Where an image appears in the data, omit it and reproduce the rest exactly.

*** Opening RECORDED INFORMATION ***

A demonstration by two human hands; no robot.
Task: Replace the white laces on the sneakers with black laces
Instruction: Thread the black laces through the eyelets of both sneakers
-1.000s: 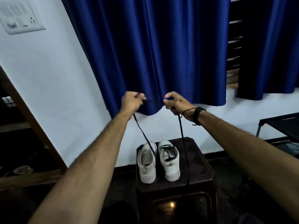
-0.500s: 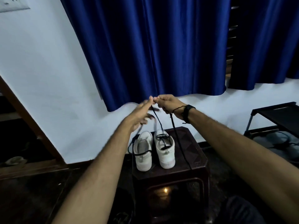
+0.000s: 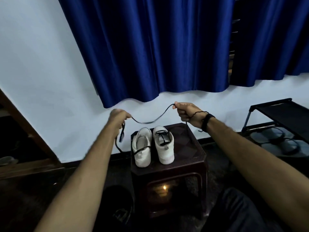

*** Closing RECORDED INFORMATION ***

- EXERCISE OUTPUT:
A demonstration by two human hands; no robot.
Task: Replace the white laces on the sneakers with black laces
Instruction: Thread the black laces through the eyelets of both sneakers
-1.000s: 
-0.500s: 
+0.000s: 

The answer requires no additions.